Exercise prompt:
The whole listing, pictures aside, should be reproduced exactly.

Given information Start Marker

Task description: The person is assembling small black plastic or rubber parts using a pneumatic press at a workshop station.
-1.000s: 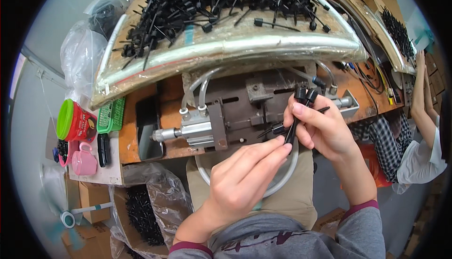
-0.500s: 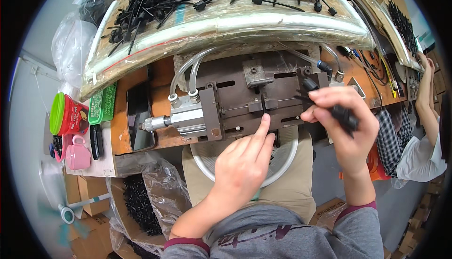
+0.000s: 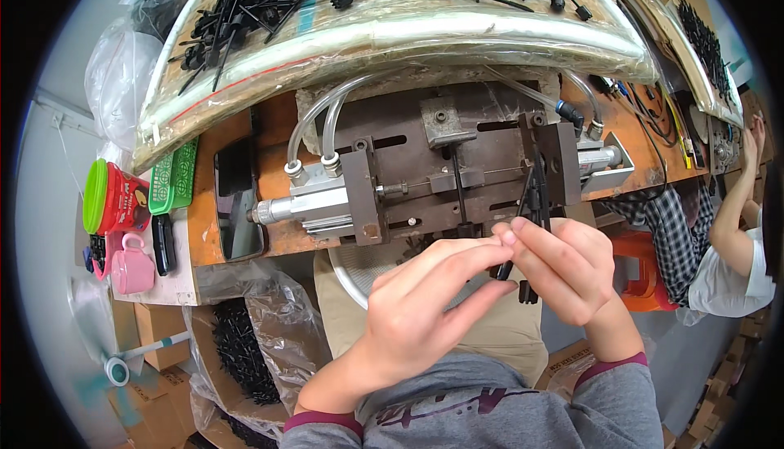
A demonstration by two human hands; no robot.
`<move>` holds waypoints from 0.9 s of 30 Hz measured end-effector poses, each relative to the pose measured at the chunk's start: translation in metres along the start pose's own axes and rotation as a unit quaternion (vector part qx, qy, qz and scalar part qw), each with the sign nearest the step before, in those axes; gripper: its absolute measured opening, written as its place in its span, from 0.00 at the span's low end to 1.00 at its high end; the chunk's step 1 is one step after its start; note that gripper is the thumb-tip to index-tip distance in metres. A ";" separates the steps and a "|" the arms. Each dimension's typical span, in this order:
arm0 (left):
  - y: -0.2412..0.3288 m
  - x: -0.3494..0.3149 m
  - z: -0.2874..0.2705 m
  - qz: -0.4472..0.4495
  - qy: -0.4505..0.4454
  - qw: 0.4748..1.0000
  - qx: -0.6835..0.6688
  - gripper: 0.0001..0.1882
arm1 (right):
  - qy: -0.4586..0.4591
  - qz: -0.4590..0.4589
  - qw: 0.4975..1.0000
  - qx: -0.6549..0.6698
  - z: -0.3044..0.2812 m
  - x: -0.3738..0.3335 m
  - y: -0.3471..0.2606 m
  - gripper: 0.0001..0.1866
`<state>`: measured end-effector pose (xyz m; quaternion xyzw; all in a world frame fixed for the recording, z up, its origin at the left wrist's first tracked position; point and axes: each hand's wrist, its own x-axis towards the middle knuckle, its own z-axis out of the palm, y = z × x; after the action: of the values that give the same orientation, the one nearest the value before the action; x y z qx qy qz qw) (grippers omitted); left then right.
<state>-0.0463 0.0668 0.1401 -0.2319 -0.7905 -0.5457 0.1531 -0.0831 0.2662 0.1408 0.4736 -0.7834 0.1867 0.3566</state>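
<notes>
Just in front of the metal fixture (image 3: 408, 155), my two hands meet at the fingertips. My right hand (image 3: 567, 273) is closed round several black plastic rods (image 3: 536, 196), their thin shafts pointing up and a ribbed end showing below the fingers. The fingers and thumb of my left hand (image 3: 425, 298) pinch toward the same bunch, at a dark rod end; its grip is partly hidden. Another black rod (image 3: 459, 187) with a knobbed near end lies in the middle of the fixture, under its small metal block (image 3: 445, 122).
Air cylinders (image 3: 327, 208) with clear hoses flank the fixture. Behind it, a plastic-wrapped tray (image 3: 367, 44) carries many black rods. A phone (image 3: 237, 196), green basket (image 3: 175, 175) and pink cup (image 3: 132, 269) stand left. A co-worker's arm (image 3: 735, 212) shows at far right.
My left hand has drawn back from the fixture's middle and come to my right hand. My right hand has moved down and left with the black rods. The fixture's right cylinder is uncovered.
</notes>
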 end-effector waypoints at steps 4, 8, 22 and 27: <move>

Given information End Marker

Result of the task:
Task description: The person is assembling small black plastic or rubber parts using a pneumatic press at a workshop station.
-1.000s: 
-0.500s: 
+0.000s: 
A demonstration by two human hands; no robot.
`<move>` holds waypoints from 0.9 s of 30 Hz measured end-effector poses, each relative to the pose measured at the chunk's start: translation in metres along the start pose's own axes and rotation as a unit quaternion (vector part qx, qy, qz and scalar part qw), each with the sign nearest the step before, in those axes; gripper: its absolute measured opening, written as its place in its span, from 0.00 at the span's low end to 1.00 at its high end; the chunk's step 1 is one step after its start; note that gripper is the thumb-tip to index-tip distance in metres. A ";" separates the steps and a "|" the arms. Each dimension's typical span, in this order:
arm0 (left):
  - y: -0.2412..0.3288 m
  - x: -0.3494..0.3149 m
  - z: -0.2874..0.2705 m
  - qz: -0.4472..0.4495
  - qy: -0.4505..0.4454
  - qw: 0.4748..1.0000
  - qx: -0.6835..0.6688
  - gripper: 0.0001..0.1882
arm1 (right):
  - qy: -0.4586..0.4591
  - qz: -0.4590..0.4589
  - qw: 0.4975..1.0000
  - qx: -0.6549..0.6698
  - z: -0.3044..0.2812 m
  - x: -0.3738..0.3335 m
  - y: -0.3471..0.2606 m
  - gripper: 0.0001..0.1866
`<state>`: measured end-effector pose (xyz m; quaternion xyzw; all in a world frame fixed for the recording, z up, its origin at the left wrist's first tracked position; point and axes: each hand's wrist, its own x-axis towards the middle knuckle, its own z-axis out of the palm, y = z × x; after the action: of the values that give the same orientation, the one nearest the value before the action; x y z qx qy qz qw) (grippers omitted); left then right.
<state>-0.0463 0.0668 0.1401 -0.2319 -0.7905 -0.5457 0.1531 -0.0831 0.2662 0.1408 0.4736 -0.7834 0.1867 0.3566</state>
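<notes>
Just in front of the metal fixture (image 3: 408, 155), my two hands meet at the fingertips. My right hand (image 3: 567, 273) is closed round several black plastic rods (image 3: 536, 196), their thin shafts pointing up and a ribbed end showing below the fingers. The fingers and thumb of my left hand (image 3: 425, 298) pinch toward the same bunch, at a dark rod end; its grip is partly hidden. Another black rod (image 3: 459, 187) with a knobbed near end lies in the middle of the fixture, under its small metal block (image 3: 445, 122).
Air cylinders (image 3: 327, 208) with clear hoses flank the fixture. Behind it, a plastic-wrapped tray (image 3: 367, 44) carries many black rods. A phone (image 3: 237, 196), green basket (image 3: 175, 175) and pink cup (image 3: 132, 269) stand left. A co-worker's arm (image 3: 735, 212) shows at far right.
My left hand has drawn back from the fixture's middle and come to my right hand. My right hand has moved down and left with the black rods. The fixture's right cylinder is uncovered.
</notes>
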 end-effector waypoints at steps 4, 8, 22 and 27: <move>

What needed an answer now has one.